In Oil & Companies News 26/02/2016
Waiting for oil to come back up? You’ll be in for a long wait, CNBC’s Jim Cramer said.
“U.S. crude will slip from 9.4 million barrels per day to only 8.7 million barrels in 2016; 8.4 million in 2017,” Cramer said on “Squawk on the Street.” “Canada is going to increase by 200,000, so you’re really talking about a net 800,000 drop. That’s not what the Saudis want. They want to see a 50 percent drop because they’re seeing a 50 percent capex cut number, like what you saw in Chesapeake.”
Chesapeake Energy announced the cut Wednesday in its earnings report. Also Wednesday, U.S. oil prices fell more than 3.5 percent to trade below $31 a barrel one day after American Petroleum Institute data showed that domestic crude stockpiles had risen more than twice than expected.
“We’re going nowhere fast in oil, and all those people who bid it up from $26 to $33: short covering and fools, because we go right back to $26,” Cramer said.
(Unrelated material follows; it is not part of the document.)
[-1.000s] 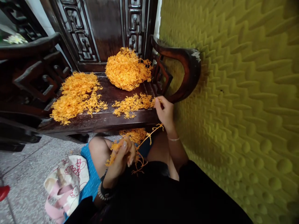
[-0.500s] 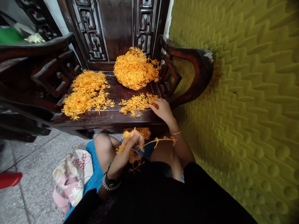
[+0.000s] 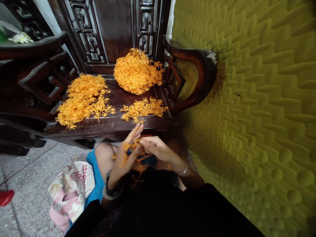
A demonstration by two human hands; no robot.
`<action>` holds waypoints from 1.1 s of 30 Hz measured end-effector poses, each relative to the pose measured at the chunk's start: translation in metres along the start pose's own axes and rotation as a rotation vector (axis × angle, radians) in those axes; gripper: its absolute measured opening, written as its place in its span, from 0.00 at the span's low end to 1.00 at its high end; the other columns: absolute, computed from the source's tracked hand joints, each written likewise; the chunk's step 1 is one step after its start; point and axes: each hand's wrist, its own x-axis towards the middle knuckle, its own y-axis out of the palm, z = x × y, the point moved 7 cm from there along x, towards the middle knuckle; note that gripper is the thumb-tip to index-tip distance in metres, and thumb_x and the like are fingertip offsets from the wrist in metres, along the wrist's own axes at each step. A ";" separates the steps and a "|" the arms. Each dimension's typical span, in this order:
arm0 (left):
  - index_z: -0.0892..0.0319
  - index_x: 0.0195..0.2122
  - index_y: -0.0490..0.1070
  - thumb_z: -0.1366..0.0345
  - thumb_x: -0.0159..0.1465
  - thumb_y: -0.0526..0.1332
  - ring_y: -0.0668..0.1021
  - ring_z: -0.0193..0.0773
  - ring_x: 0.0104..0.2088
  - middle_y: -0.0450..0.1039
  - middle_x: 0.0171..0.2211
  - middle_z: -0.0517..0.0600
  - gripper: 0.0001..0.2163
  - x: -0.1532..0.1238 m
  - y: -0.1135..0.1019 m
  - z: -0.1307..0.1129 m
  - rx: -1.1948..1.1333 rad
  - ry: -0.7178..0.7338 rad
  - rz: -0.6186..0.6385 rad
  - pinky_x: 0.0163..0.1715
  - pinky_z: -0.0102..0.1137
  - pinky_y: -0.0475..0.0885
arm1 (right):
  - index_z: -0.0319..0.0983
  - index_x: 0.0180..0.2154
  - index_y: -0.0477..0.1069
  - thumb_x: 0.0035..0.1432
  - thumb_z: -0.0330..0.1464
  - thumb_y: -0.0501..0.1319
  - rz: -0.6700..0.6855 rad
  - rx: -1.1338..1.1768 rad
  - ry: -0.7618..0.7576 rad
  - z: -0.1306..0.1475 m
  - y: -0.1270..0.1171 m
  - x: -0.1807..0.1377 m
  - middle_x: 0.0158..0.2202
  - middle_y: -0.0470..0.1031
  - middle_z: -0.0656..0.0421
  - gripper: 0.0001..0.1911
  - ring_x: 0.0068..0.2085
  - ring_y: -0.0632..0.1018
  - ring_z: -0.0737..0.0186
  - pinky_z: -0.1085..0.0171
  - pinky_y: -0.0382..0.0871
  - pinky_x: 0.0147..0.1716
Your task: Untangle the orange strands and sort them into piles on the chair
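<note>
Over my lap, my left hand (image 3: 125, 156) has its fingers stretched up and its thumb bent in, with an orange branching strand (image 3: 134, 144) between them. Motion blurs parts of it. My right hand (image 3: 159, 148) meets it from the right, its fingertips pinched together at the strand. Whether a separate small piece is in those fingertips is hidden. Just beyond the hands, on the dark wooden seat (image 3: 103, 124), lies a small spread of orange pieces (image 3: 144, 108). To its left is a wider heap of orange pieces (image 3: 82, 98), and behind it a tall round pile (image 3: 137, 72).
A curved wooden armrest (image 3: 206, 72) stands at the right, beside an olive-yellow embossed wall (image 3: 247, 98). On the speckled floor at the left lie a white bag with pink straps (image 3: 74, 184) and a red object (image 3: 6, 198).
My right hand has left the small spread on the seat and come back to my left hand. The left hand's fingers have straightened upward. The view has shifted slightly right.
</note>
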 end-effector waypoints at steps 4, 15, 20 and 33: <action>0.59 0.49 0.73 0.54 0.67 0.51 0.77 0.48 0.50 0.75 0.50 0.56 0.18 -0.014 -0.014 0.018 -0.293 -0.154 -0.107 0.52 0.42 0.71 | 0.37 0.25 0.65 0.63 0.44 0.55 -0.042 -0.022 -0.011 -0.002 -0.006 -0.002 0.23 0.61 0.64 0.20 0.24 0.62 0.72 0.69 0.56 0.24; 0.53 0.59 0.63 0.49 0.69 0.44 0.60 0.45 0.64 0.60 0.63 0.54 0.23 -0.004 0.003 0.029 0.120 0.015 -0.210 0.64 0.45 0.53 | 0.39 0.26 0.61 0.63 0.47 0.52 -0.355 0.114 0.009 -0.026 0.011 -0.012 0.21 0.59 0.65 0.21 0.23 0.61 0.70 0.67 0.57 0.24; 0.57 0.40 0.66 0.52 0.66 0.54 0.73 0.39 0.42 0.69 0.40 0.51 0.13 -0.011 -0.002 0.034 0.020 -0.065 -0.235 0.44 0.34 0.69 | 0.39 0.25 0.61 0.60 0.48 0.56 -0.493 0.227 0.011 -0.027 -0.012 -0.011 0.24 0.60 0.64 0.21 0.27 0.64 0.69 0.68 0.60 0.29; 0.57 0.29 0.61 0.53 0.56 0.65 0.63 0.32 0.24 0.59 0.23 0.41 0.15 -0.012 0.025 0.039 0.383 -0.159 0.035 0.25 0.27 0.58 | 0.40 0.40 0.65 0.61 0.42 0.55 -0.497 0.424 0.075 -0.043 -0.015 -0.010 0.23 0.60 0.66 0.12 0.24 0.64 0.70 0.70 0.61 0.25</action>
WTI futures have traded as low as $26.05 a barrel this year, but had recently made a bid higher from that mark amid talks of a production freeze deal between Saudi Arabia and Russia.
“The Saudi Arabia-Russia deal was just a total hoax. What they basically said was, ‘We’re going to produce a lot more if Iran and Iraq produce more,'” Cramer said. “The Saudis are taking direct aim at the United States.”
“Iran and Iraq are good for about 3.25-to-3.5 million barrels per day; both of these would love to get to 5 [million] as quickly as possible. Not only was there never any deal, but there was a deal that the Saudis could go up to 11 [million].”